ASSIGNMENT
Repeat the listing exactly as given, omitting every image.

SUPPLIED DATA
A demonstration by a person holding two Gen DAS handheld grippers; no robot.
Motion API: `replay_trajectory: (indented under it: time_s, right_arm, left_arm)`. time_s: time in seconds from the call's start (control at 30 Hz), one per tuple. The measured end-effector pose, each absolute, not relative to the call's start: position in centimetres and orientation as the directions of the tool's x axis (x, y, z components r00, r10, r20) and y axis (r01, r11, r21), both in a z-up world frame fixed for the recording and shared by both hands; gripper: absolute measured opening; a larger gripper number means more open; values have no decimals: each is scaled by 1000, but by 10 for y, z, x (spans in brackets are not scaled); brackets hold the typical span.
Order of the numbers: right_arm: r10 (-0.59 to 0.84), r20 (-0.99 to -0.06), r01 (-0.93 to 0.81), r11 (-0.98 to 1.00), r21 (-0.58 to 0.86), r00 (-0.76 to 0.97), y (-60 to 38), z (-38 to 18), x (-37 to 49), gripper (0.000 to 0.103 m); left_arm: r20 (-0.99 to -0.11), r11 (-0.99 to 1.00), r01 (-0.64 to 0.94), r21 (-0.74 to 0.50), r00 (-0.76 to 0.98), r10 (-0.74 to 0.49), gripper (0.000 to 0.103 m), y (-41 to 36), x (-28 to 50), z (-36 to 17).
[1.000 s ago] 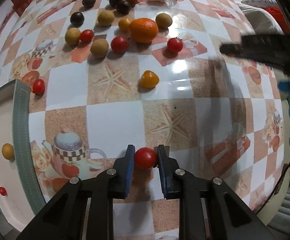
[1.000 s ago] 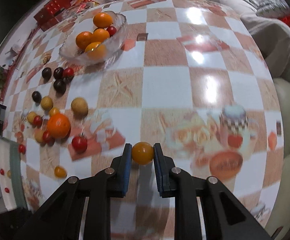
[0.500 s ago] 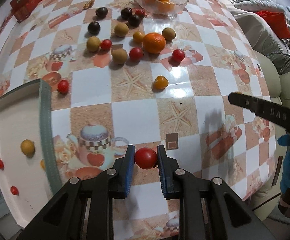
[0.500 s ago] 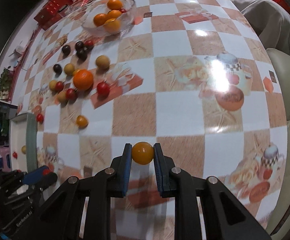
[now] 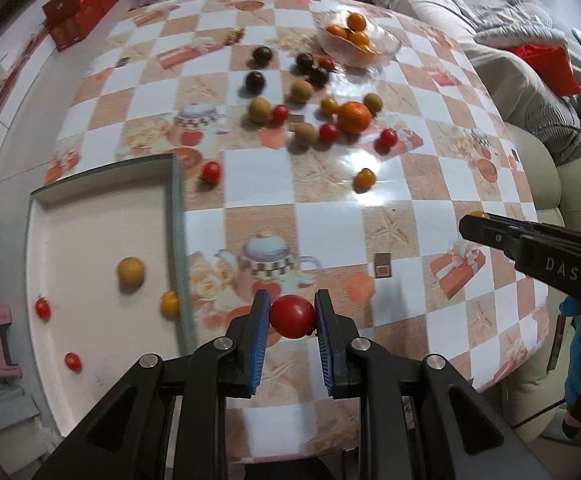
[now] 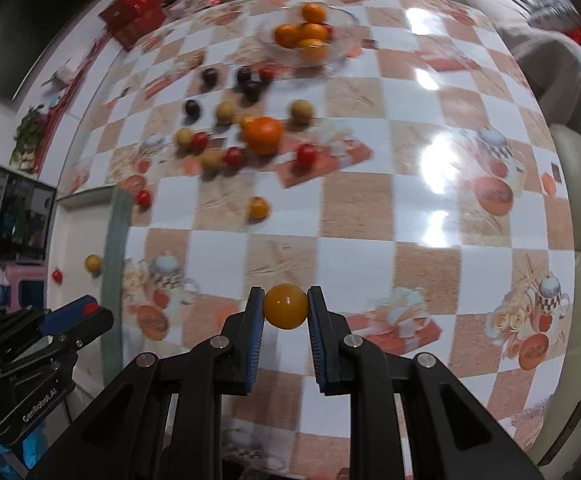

RESULT OF THE TASK
A demonstration by a person holding two Gen DAS handheld grippers; no robot.
Motion API: `replay_trajectory: (indented under it: time_s, right_arm, left_arm)`. time_s: time in seconds from the call's start (control at 30 Hz), one per tuple. The measured end-effector pose, each absolute, not relative to the call's start: position in centimetres and orientation as the directions of the tool's x axis (x, y, z components r00, r10, r20) and y axis (r01, r11, r21), both in a z-up world frame fixed for the recording and shared by both hands; gripper: absolute measured opening; a larger gripper number means more open; values have no decimals: each is scaled by 1000, but by 10 for y, z, x (spans in brackets are not scaled); brackets hold the typical span.
Order of the numbers: right_arm: r10 (-0.59 to 0.84), r20 (-0.99 to -0.06), r01 (-0.93 to 0.81), r11 (-0.98 to 1.00), r21 (-0.58 to 0.86), r00 (-0.76 to 0.97), y (-60 to 38), z (-38 to 18), x (-37 to 49), gripper (0.000 to 0.103 m); left_arm: r20 (-0.99 to -0.11), r11 (-0.99 to 1.00), r01 (-0.64 to 0.94), r21 (-0.74 to 0.50), r00 (-0.76 to 0.98), r10 (-0.74 to 0.49), gripper (0.000 to 0.103 m), y (-41 to 36), x (-28 to 50), z (-36 to 17).
[1.000 s ago] 
[1.000 s ago] 
[0.500 s ago] 
[0.500 s ago] 
[now] 
[now] 

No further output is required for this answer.